植物性プランクトンの一つ、海洋微細藻から作られた「代替海藻肉」を原料としたサーモンのステーキやソーセージなどが普段の食生活の中に登場する見通しだ。
韓国の国立釜慶ヨンモクキム・ヨンモク教授(食品工学専攻・写真)の研究チームが韓国の海洋水産部主導の「2024年度代替海藻肉および水産培養肉技術開発事業」に選ばれたと30日に公表した。
研究チームは、この事業の選定により、2028年までの5年間で合計62億5000万ウォン(約7億円)の研究費を受け取り、「微細藻類ベースの代替海藻肉の商用化技術開発」という課題に取り組む。
代替海藻肉とは、海藻と微細藻類から由来する植物性のタンパク質を利用して肉と類似した食品を製造したものを指す。
最近、気候変動や人口増加に伴う食糧危機、持続可能な消費のトレンドにより、栄養学的かつ環境的価値が高い水産食品関連の融合技術である「ブルーフードテック」が台頭し、未来のグローバル水産食品市場を引っ張っていく技術の開発に取り組んでいくことになった。
代替海藻肉は、最近まで開発されていた陸上生物由来の代替タンパク質素材が抱える安全性やアレルギー誘発、栄養不均衡などの問題を克服できる代替案として注目されている。
国立釜慶大学の研究チームのこの事業の目標は、微細藻類を利用した代替海藻肉の素材・製品開発などの商用化技術を開発し、未来の食品産業市場を先取りし、食品産業の競争力を強化することだ。

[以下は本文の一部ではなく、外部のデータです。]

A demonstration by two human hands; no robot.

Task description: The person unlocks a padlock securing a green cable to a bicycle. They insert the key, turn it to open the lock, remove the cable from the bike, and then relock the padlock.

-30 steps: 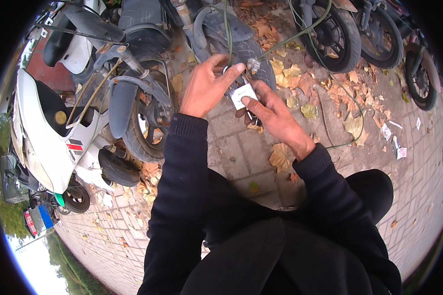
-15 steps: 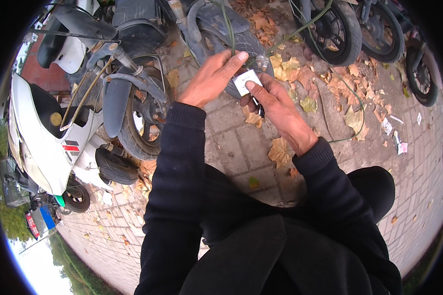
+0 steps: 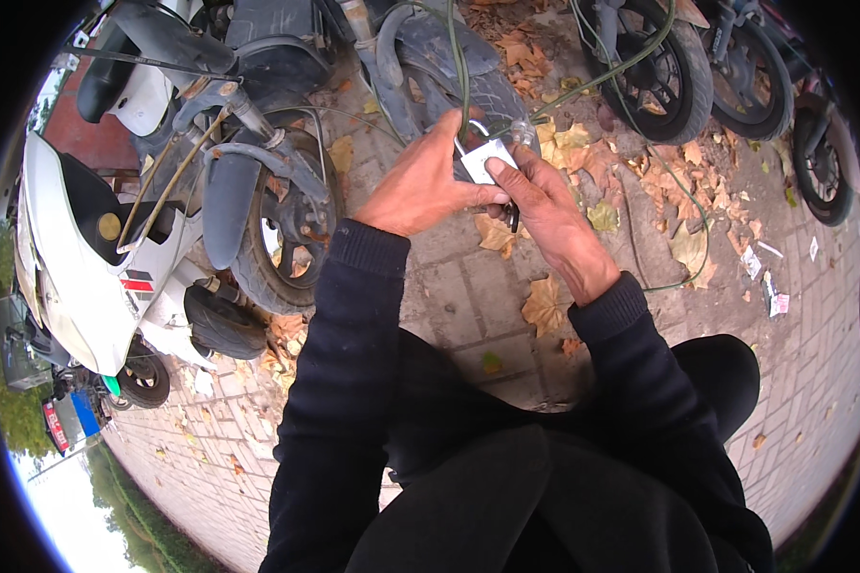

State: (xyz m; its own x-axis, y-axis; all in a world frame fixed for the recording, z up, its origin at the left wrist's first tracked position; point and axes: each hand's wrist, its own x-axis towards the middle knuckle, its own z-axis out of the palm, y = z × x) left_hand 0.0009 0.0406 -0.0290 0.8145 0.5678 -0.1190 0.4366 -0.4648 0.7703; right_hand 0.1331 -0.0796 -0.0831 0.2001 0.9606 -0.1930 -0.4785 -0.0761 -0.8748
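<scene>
In front of me is a silver padlock (image 3: 485, 160) with its curved shackle at the upper left. My right hand (image 3: 551, 205) grips it, the thumb pressed on its face. A dark key-like piece (image 3: 514, 218) hangs below the lock by the right fingers. My left hand (image 3: 420, 181) closes around the lock's left side, its thumb reaching under the lock's lower edge; its other fingers are partly hidden. A green cable (image 3: 462, 67) runs down from the top to the shackle and left fingers. Behind the lock is a clear fitting (image 3: 523, 131), partly covered by the right hand.
A motorbike tyre (image 3: 492, 86) stands just beyond my hands. On the left are a white scooter (image 3: 86, 277) and a grey front wheel (image 3: 282, 258); more wheels (image 3: 683, 86) line the far right. Dry leaves (image 3: 545, 304) lie on the paving, and a loose green cable (image 3: 707, 229) curves there.
My left thumb has moved from above the padlock down to its lower edge. The lock has tilted, and its shackle now shows. The view has shifted slightly.
</scene>
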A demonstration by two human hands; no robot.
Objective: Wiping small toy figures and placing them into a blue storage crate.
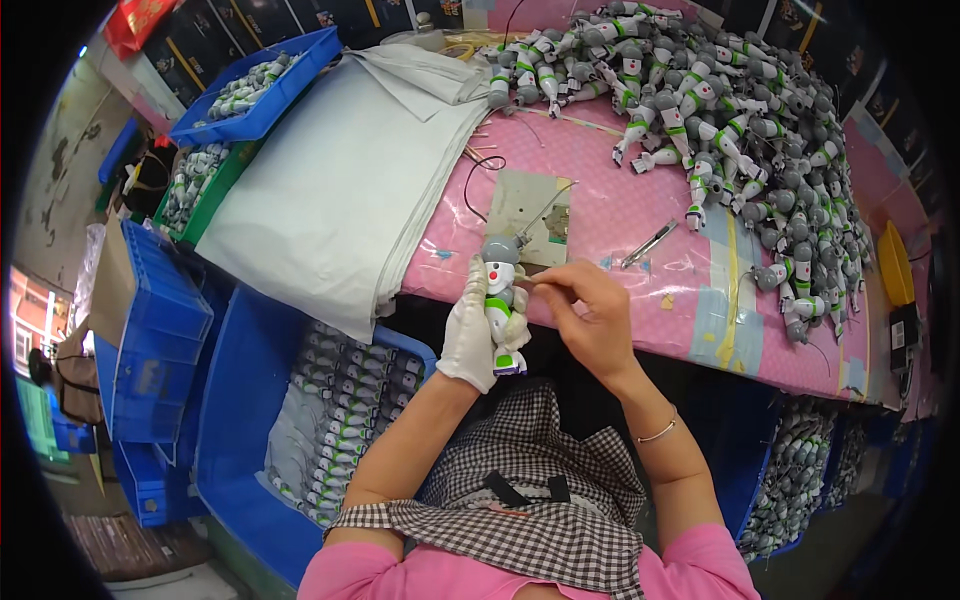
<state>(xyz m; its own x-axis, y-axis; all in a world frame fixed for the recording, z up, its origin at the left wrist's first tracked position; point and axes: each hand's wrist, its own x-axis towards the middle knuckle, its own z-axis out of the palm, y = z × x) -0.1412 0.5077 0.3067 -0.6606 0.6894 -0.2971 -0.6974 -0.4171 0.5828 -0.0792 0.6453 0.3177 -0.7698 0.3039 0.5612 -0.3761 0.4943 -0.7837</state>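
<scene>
My left hand [468, 335], in a white glove, is wrapped round a toy figure [498, 318] and holds it upright at the table's near edge. The figure has a grey round head, a white body with a red spot, and green bands; a thin wire rises from its head. Bare and pinched together, the fingers of my right hand [592, 312] hold a thin stick [526, 280] against the figure's side. Just beyond the figure, a worn metal plate [520, 205] lies on the pink table cover [600, 215]. A metal pen-like tool [650, 245] rests to its right.
Many similar figures [700, 100] are heaped at the table's far right. White sheets [330, 190] cover its left side. A blue tub [240, 420] with rows of figures stands at my left. Blue [320, 50] and green trays [235, 170] hold more. A yellow container [895, 262] sits far right.
</scene>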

そのために、国立釜慶大学が主導機関として韓国食品研究院、成信女子大学、全北大学、韓国海洋水産開発院などの学界と研究機関、そして株式会社東元F&B、株式会社三進食品などの産業界と共にチームを組んだ。
研究チームは今後、△微生物発酵を利用したクロレラとスピルリナ由来のタンパク質抽出 △水産物ベースの環境にやさしい結合剤の開発とこれを利用した微細藻類組織タンパクの開発 △肉の食感と香りを再現できる感覚素材の開発のための感覚評価システムの開発 △感覚評価システムを利用した感覚実現指標の設定と感覚素材の開発などに取り組む。
特に、△代替海藻肉の試作品(粉砕型代替海藻肉パティ/代替海藻肉ソーセージ/代替海老肉を活用したHMRエビの醤油漬け/焼き用代替海藻肉/植物性代替魚肉および模造魚肉加工品/代替サーモンステーキ)の開発と商品化 △消費者満足度調査を通じた国内外の代替肉市場進出戦略の確保などを行う予定だ。
研究責任者であるキム・ヨンモク教授は、工学分野の大学重点研究所である海洋バイオニクス融合技術センターと食品研究所に所属し、微生物発酵を利用した水産物由来タンパク質素材の開発研究を行っており、特にブルーフードテックベースの高付加価値水産食品開発研究分野を引っ張ってきた。
キム教授は、「未来の水産食品産業市場を先取りするための第一歩であるこの事業を通じて、クロレラとスピルリナを利用した代替海藻肉の開発の基礎技術を確保し、商用化に成功すれば、代替海藻肉が水産業分野の新しい成長エンジンになることが期待できる」と述べた。